-------- RECORDED INFORMATION

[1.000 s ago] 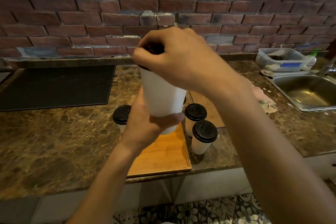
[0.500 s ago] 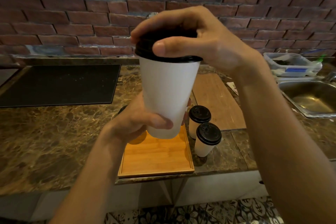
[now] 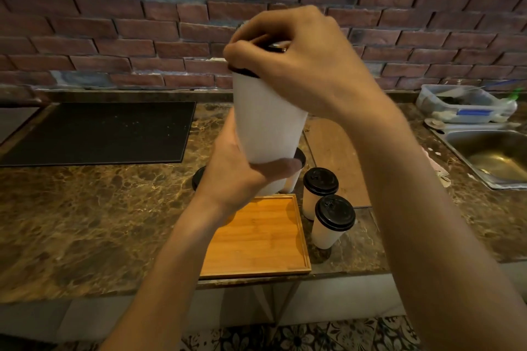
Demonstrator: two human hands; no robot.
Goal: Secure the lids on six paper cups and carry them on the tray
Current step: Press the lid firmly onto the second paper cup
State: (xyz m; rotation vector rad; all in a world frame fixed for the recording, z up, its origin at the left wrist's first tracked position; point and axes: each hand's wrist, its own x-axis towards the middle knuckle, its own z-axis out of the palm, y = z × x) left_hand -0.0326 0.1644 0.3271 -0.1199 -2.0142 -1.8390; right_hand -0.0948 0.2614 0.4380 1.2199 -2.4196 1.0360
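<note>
Your left hand (image 3: 242, 174) grips the lower part of the paper cup (image 3: 268, 122), held in the air above the far edge of the wooden tray (image 3: 256, 239). Your right hand (image 3: 299, 65) is curled over the black lid (image 3: 242, 71), fingers clamped on its rim. Uneven pressure could leave one side unseated; excess squeeze could buckle the cup wall. Two lidded cups (image 3: 335, 212) stand on the counter (image 3: 85, 222) just right of the tray; lowering carelessly could topple them.

Five white paper cups (image 3: 268, 128) are in view, each with a black lid (image 3: 320, 181); two are largely hidden behind the two hands, left hand (image 3: 236, 177) and right hand (image 3: 299, 65). There is one bamboo tray (image 3: 256, 239), one black mat (image 3: 97, 134), one steel sink (image 3: 490, 157) and one plastic container (image 3: 462, 102).
</note>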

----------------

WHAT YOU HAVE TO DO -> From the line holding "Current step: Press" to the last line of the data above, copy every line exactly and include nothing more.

RESPONSE ->
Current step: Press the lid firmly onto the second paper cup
State: (xyz m; rotation vector rad; all in a world frame fixed for the recording, z up, its origin at the left wrist's first tracked position; point and axes: each hand's wrist, its own x-axis towards the middle knuckle, its own z-axis out of the palm, y = z × x) left_hand -0.0326 0.1644 0.3271 -0.1199 -2.0142 -1.8390; right_hand -0.0948 0.2614 0.4380 1.2199 -2.4196 1.0360
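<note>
Your left hand (image 3: 242, 174) grips the lower part of the paper cup (image 3: 268, 122), held in the air above the far edge of the wooden tray (image 3: 256, 239). Your right hand (image 3: 299, 65) is curled over the black lid (image 3: 242, 71), fingers clamped on its rim. Uneven pressure could leave one side unseated; excess squeeze could buckle the cup wall. Two lidded cups (image 3: 335, 212) stand on the counter (image 3: 85, 222) just right of the tray; lowering carelessly could topple them.

Five white paper cups (image 3: 268, 128) are in view, each with a black lid (image 3: 320, 181); two are largely hidden behind the two hands, left hand (image 3: 236, 177) and right hand (image 3: 299, 65). There is one bamboo tray (image 3: 256, 239), one black mat (image 3: 97, 134), one steel sink (image 3: 490, 157) and one plastic container (image 3: 462, 102).
</note>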

Nothing further is required of the output.